=== WHAT IS EXPECTED ===
Would you please transcribe the entire listing exactly?

=== DATA BELOW ===
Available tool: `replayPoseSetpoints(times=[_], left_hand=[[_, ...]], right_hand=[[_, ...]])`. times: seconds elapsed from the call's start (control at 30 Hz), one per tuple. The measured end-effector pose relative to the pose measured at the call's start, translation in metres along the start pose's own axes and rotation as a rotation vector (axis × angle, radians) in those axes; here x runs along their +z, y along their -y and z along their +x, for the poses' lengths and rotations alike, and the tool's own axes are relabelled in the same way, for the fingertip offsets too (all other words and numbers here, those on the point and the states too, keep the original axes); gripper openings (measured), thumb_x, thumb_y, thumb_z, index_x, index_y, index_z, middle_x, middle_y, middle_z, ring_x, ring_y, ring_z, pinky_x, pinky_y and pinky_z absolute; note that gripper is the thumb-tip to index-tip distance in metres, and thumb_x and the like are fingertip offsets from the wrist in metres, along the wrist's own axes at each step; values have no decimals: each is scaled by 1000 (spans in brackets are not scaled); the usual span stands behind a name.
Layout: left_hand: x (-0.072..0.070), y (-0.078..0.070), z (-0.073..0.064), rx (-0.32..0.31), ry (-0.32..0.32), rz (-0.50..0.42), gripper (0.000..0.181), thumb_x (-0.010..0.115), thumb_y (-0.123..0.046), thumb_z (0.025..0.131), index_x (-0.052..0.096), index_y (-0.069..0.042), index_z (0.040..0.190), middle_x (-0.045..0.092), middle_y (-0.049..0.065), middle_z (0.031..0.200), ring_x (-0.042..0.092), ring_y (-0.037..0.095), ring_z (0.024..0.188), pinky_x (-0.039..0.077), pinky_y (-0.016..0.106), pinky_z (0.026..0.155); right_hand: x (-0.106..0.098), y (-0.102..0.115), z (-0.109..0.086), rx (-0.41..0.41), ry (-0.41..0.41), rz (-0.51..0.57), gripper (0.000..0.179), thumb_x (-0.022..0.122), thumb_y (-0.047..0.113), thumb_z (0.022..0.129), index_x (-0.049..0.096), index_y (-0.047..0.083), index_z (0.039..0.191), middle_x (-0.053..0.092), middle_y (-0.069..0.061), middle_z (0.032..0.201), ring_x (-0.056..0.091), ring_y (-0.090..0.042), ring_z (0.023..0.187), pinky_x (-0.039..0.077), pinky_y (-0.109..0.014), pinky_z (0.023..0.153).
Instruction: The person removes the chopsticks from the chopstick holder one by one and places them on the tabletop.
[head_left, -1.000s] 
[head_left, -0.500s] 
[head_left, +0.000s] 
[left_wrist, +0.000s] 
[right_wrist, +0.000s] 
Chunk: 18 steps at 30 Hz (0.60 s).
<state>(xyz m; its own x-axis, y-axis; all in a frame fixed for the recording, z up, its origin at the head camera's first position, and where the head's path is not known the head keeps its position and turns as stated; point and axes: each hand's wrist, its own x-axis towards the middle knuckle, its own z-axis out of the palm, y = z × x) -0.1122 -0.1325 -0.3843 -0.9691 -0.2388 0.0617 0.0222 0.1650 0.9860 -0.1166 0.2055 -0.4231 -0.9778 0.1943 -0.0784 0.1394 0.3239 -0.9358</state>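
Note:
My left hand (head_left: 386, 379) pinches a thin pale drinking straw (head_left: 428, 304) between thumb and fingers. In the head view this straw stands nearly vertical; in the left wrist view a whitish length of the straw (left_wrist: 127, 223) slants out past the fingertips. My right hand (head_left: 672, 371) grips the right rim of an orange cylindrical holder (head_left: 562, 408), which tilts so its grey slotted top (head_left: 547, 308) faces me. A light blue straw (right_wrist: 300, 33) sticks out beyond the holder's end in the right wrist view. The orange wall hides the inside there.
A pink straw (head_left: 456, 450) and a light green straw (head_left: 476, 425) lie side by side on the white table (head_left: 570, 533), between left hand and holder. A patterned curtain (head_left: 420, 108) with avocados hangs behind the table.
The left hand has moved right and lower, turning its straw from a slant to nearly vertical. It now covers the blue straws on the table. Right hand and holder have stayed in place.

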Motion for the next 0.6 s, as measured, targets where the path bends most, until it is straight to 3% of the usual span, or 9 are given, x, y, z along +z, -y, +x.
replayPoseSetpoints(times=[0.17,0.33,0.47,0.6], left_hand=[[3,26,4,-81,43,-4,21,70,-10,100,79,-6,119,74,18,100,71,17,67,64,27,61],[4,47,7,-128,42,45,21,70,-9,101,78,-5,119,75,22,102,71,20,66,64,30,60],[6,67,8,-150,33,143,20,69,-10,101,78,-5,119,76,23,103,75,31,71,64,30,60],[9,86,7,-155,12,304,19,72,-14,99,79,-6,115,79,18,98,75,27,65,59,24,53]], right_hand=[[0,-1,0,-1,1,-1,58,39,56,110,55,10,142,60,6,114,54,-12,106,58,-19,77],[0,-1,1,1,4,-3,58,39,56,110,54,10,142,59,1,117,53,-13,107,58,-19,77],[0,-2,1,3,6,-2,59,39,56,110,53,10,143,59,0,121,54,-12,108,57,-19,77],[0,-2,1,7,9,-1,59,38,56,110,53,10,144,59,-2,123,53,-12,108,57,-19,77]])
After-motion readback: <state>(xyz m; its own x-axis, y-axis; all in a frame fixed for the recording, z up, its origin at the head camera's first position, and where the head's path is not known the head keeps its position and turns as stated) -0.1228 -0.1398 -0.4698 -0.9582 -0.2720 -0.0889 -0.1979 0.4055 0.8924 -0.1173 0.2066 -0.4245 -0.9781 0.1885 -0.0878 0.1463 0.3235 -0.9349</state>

=== RESPONSE TO THIS TASK ===
Available tool: `replayPoseSetpoints(times=[_], left_hand=[[_, ...]], right_hand=[[_, ...]])`. times: seconds elapsed from the call's start (control at 30 Hz), one per tuple. The measured end-effector pose relative to the pose measured at the call's start, translation in metres along the start pose's own axes and rotation as a rotation vector (axis × angle, radians) in those axes; here x runs along their +z, y along their -y and z along their +x, for the poses' lengths and rotations alike, and the tool's own axes are relabelled in the same way, for the fingertip offsets too (all other words and numbers here, those on the point and the states too, keep the original axes); gripper openings (measured), thumb_x, thumb_y, thumb_z, index_x, index_y, index_z, middle_x, middle_y, middle_z, ring_x, ring_y, ring_z, pinky_x, pinky_y and pinky_z absolute; note that gripper is the thumb-tip to index-tip distance in metres, and thumb_x and the like are fingertip offsets from the wrist in metres, along the wrist's own axes at each step; values have no decimals: each is scaled by 1000 (spans in brackets are not scaled); the usual span stands behind a name.
Layout: left_hand: x (-0.072..0.070), y (-0.078..0.070), z (-0.073..0.064), rx (-0.32..0.31), ry (-0.32..0.32), rz (-0.50..0.42), gripper (0.000..0.181), thumb_x (-0.010..0.115), thumb_y (-0.123..0.046), thumb_z (0.025..0.131), index_x (-0.052..0.096), index_y (-0.069..0.042), index_z (0.040..0.190), middle_x (-0.045..0.092), middle_y (-0.049..0.065), middle_z (0.031..0.200), ring_x (-0.042..0.092), ring_y (-0.037..0.095), ring_z (0.024..0.188), pinky_x (-0.039..0.077), pinky_y (-0.016..0.106), pinky_z (0.026..0.155); right_hand: x (-0.106..0.098), y (-0.102..0.115), z (-0.109..0.086), rx (-0.41..0.41), ry (-0.41..0.41), rz (-0.51..0.57), gripper (0.000..0.179), thumb_x (-0.022..0.122), thumb_y (-0.047..0.113), thumb_z (0.022..0.129), index_x (-0.049..0.096), index_y (-0.047..0.083), index_z (0.039..0.191), middle_x (-0.053..0.092), middle_y (-0.069..0.061), middle_z (0.032..0.201), ring_x (-0.056..0.091), ring_y (-0.090..0.042), ring_z (0.023..0.187), pinky_x (-0.039..0.077), pinky_y (-0.109..0.014), pinky_z (0.023..0.153).
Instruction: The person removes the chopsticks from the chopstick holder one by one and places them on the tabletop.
[head_left, -1.000s] 
[head_left, -0.500s] 
[head_left, +0.000s] 
[left_wrist, +0.000s] 
[right_wrist, +0.000s] 
Chunk: 18 steps at 30 Hz (0.60 s).
<state>(xyz m; its own x-axis, y-axis; all in a frame fixed for the recording, z up, its origin at the head camera's first position, and where the head's path is not known the head keeps its position and turns as stated; point and axes: each hand's wrist, its own x-axis towards the middle knuckle, its own z-axis out of the palm, y = z × x) -0.1122 -0.1325 -0.3843 -0.9691 -0.2388 0.0617 0.0222 0.1650 0.9860 -0.1166 0.2055 -0.4231 -0.9778 0.1943 -0.0784 0.1394 0.3239 -0.9358</state>
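Note:
My left hand (head_left: 386, 379) pinches a thin pale drinking straw (head_left: 428, 304) between thumb and fingers. In the head view this straw stands nearly vertical; in the left wrist view a whitish length of the straw (left_wrist: 127, 223) slants out past the fingertips. My right hand (head_left: 672, 371) grips the right rim of an orange cylindrical holder (head_left: 562, 408), which tilts so its grey slotted top (head_left: 547, 308) faces me. A light blue straw (right_wrist: 300, 33) sticks out beyond the holder's end in the right wrist view. The orange wall hides the inside there.
A pink straw (head_left: 456, 450) and a light green straw (head_left: 476, 425) lie side by side on the white table (head_left: 570, 533), between left hand and holder. A patterned curtain (head_left: 420, 108) with avocados hangs behind the table.
The left hand has moved right and lower, turning its straw from a slant to nearly vertical. It now covers the blue straws on the table. Right hand and holder have stayed in place.
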
Motion for the next 0.6 s, as measured, targets where the path bends most, until it is straight to 3% of the usual span, or 9 are given, x, y, z along +z, -y, +x.
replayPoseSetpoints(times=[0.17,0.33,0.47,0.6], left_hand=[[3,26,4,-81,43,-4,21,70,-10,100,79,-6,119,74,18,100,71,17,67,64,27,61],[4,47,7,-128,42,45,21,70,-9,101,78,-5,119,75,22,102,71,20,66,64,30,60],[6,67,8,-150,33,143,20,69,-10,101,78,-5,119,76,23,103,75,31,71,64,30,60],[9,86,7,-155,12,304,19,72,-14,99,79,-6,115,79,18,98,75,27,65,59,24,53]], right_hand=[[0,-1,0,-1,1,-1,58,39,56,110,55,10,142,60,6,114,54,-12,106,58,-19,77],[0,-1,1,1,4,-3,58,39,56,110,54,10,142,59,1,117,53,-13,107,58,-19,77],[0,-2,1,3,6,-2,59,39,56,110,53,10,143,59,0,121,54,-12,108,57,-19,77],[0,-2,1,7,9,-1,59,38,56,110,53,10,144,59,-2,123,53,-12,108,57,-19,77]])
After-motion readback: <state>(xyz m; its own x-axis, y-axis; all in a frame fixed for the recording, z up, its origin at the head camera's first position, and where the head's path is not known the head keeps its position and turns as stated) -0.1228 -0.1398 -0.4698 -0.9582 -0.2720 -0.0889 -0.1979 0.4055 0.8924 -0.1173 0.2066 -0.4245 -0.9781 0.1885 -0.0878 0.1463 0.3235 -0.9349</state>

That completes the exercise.